The ICO said it will take a "pragmatic and proportionate approach" to fines, taking into account the size and resources of the organisation, as well as the size and severity of a data breach. It will also reduce fines by 20 percent if an organisation pays in full within 28 days. Fines will go to the government's consolidated fund, rather than to the ICO.
In a ministerial statement, Wills told the House of Commons that a consultation on the size of fines had found that 27 of 52 responses had agreed with the £500,000 maximum, with nine arguing it should be lower and eight higher.
He added that he was also laying a second statutory instrument, which unlike the level of fine will be debated, with related matters including provision for cancellation and variation of notices, enforcements and appeals.





Talkback
I wonder how this will affect government departments when they loose laptops/disks/drives containing the private, unencrypted data of citizens, such as (to name but a few in the past):
25 million child-benefit claimants
600,000 prospective or actual recruits for the armed forces
21,000 patients from a Colchester NHS Trust
4,000 patients from Stockport Primary Care Trust
3 million learner drivers from UK Department of Transport
7,685 vehicle owners and their vehicles in Northern Ireland
45,000 benefit claimants in west Yorkshire
The details lost included names, addresses, passports, bank and mortgage accounts, credit cards, hospital records, dates of birth, national insurance numbers, driving licences and telephone numbers.

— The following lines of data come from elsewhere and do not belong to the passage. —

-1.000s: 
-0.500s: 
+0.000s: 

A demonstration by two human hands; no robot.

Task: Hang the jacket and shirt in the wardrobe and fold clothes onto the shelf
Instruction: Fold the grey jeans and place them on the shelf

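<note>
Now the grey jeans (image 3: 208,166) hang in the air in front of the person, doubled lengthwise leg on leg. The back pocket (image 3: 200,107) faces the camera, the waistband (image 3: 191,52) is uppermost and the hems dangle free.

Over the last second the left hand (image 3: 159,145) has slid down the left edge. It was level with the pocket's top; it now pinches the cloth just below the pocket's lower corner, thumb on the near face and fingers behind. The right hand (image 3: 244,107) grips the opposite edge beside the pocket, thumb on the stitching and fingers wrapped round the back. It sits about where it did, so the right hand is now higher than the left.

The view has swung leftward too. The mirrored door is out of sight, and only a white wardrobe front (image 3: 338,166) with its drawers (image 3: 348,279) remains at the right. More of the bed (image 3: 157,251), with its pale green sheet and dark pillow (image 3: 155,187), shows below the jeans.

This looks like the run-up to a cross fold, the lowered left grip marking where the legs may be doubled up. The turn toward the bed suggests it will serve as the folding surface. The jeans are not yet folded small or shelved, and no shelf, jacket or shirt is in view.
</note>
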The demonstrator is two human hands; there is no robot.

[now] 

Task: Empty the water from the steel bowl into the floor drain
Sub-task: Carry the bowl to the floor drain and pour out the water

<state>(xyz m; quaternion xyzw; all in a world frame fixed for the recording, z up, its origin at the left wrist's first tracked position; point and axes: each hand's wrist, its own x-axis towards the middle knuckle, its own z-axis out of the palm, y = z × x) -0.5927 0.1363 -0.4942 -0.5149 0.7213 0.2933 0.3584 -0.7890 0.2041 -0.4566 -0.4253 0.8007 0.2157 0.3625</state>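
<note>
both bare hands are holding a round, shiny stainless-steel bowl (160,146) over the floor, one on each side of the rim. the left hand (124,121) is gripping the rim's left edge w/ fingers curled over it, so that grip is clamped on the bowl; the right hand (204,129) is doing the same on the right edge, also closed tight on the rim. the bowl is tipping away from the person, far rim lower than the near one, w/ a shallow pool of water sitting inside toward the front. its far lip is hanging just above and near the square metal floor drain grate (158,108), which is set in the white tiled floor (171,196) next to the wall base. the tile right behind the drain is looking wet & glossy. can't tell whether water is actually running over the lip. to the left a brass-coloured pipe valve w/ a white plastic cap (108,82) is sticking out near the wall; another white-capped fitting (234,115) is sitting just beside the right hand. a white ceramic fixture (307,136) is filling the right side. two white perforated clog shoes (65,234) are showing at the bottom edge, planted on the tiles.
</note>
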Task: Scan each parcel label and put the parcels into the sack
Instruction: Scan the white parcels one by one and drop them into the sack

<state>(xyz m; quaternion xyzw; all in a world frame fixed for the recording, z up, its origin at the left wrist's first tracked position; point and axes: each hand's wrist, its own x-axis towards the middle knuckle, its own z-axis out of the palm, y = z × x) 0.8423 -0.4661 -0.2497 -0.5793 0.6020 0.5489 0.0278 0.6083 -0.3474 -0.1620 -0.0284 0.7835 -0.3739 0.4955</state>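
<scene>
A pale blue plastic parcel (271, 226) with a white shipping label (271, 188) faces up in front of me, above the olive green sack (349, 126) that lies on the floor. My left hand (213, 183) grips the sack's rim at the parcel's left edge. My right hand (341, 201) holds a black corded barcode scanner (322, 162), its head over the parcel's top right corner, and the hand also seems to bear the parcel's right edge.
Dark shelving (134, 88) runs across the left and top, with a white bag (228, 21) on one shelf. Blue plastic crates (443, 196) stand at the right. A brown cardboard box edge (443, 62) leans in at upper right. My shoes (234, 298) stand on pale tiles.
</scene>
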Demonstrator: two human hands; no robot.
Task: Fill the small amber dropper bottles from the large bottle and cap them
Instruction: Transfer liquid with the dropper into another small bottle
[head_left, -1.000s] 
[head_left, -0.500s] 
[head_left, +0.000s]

Yup in place of where fines would not make a difference then prison sentence would suffice, as for the fine amount its not enough, it should be double that figure, and yes these should be applicable to government bodies also.
Come back down to the hardware manufactures in the end cpu, ram, hdisk, & net comms equipment, where they will just have hardware enabled encryption by default.
But thats not really going to be enough, a best practice will also haft to be adopted.